Como podemos compreender o contexto tecnopolítico hoje? Que caminhos podemos apontar para discutirmos e transformarmos a política que sempre está junto na construção de tecnologias? A proposta desse curso é buscar algumas respostas para estas perguntas olhando para o passado e o presente e passear por alguns pensamentos rebeldes sobre a tecnologia desenvolvidos na segunda metade do século XX até hoje.

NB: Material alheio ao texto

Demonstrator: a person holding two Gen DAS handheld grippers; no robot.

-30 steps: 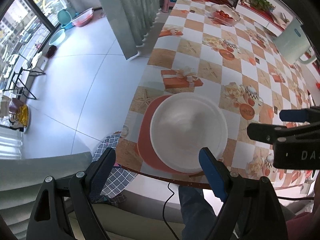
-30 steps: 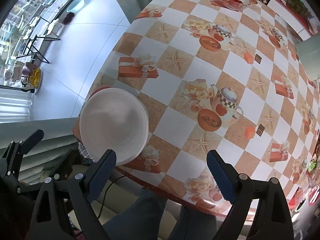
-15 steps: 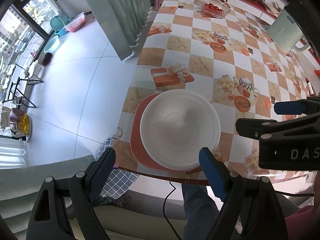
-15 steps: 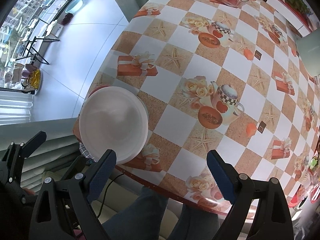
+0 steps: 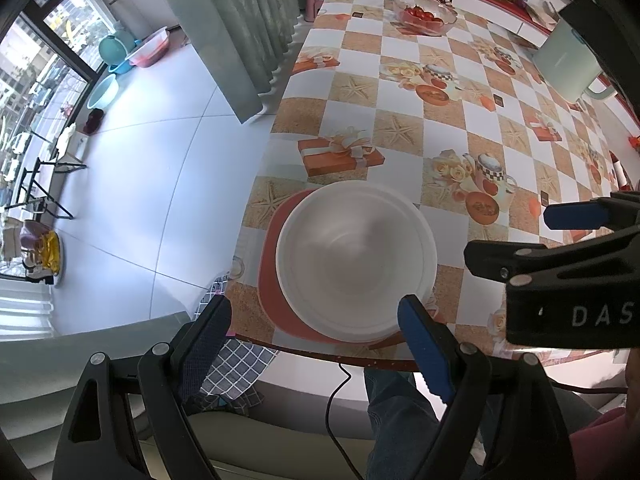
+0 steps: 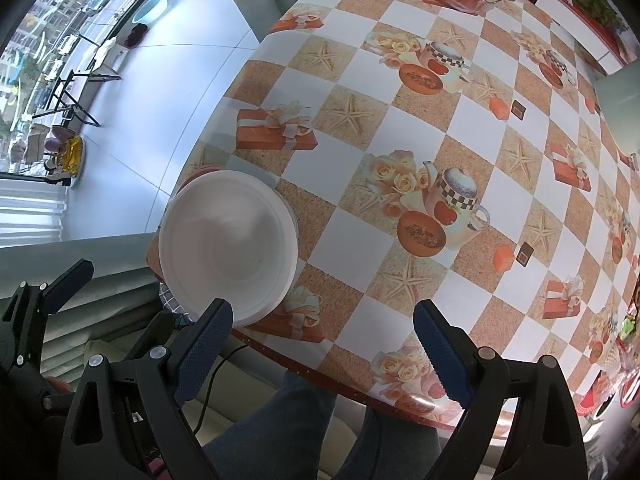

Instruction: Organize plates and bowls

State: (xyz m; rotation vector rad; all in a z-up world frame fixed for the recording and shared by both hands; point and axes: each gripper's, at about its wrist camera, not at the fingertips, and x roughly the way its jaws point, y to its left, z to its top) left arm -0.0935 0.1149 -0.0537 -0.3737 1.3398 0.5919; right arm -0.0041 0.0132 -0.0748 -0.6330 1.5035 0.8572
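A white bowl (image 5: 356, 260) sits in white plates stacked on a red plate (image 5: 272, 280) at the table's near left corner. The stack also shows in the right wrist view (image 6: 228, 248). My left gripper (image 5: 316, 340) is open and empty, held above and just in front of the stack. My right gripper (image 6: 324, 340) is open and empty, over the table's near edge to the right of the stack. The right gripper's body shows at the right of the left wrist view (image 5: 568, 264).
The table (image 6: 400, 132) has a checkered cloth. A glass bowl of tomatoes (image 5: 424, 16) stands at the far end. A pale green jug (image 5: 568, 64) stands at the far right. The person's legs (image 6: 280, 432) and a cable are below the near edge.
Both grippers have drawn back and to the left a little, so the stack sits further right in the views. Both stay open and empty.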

Começamos pelos autonomistas surgidos no ‘maio de 68’ italiano que durou mais de uma década, com foco especial em Antonio Negri, Franco “Bifo” Berardi, Paolo Virno e Mário Tronti. Passamos pela explosão de novidades da arte e do ativismo digital dos anos 1990, com Wu Ming, mídia tática, altermundistas, Critical Art Ensemble, zapatistas e autores como Pierre Levy, Manuel Castells, Bifo (novamente) e Richard Barbrook; continuamos com os hackers, “paranóicos visionários”, e seus princípios éticos de transparência, liberdade e autonomia com as tecnologias, a partir das ideias de Richard Stallman, Pekka Himanen, Sérgio Amadeu, Eric Raymond, César Rendueles, Aracele Torres, entre outres; e chegamos até hoje, com a ascensão das redes sociais como principais espaços de discussão pública nas redes digitais e o fim da internet como a conhecemos nos 1990 e 2000, no que chamamos de “ressaca da internet”, com autores como Jaron Lanier, Bifo (de novo!), Evgeny Morozov, Shoshana Zuboff, Jonathan Crary e Trebor Scholz.

Esta é terceira edição deste curso-experimento; a primeira foi realizada em 2/2019, em São Paulo, no Centro de Pesquisa e Formação do Sesc e a segunda em 6/2019 na UFSM, em Santa Maria-RS.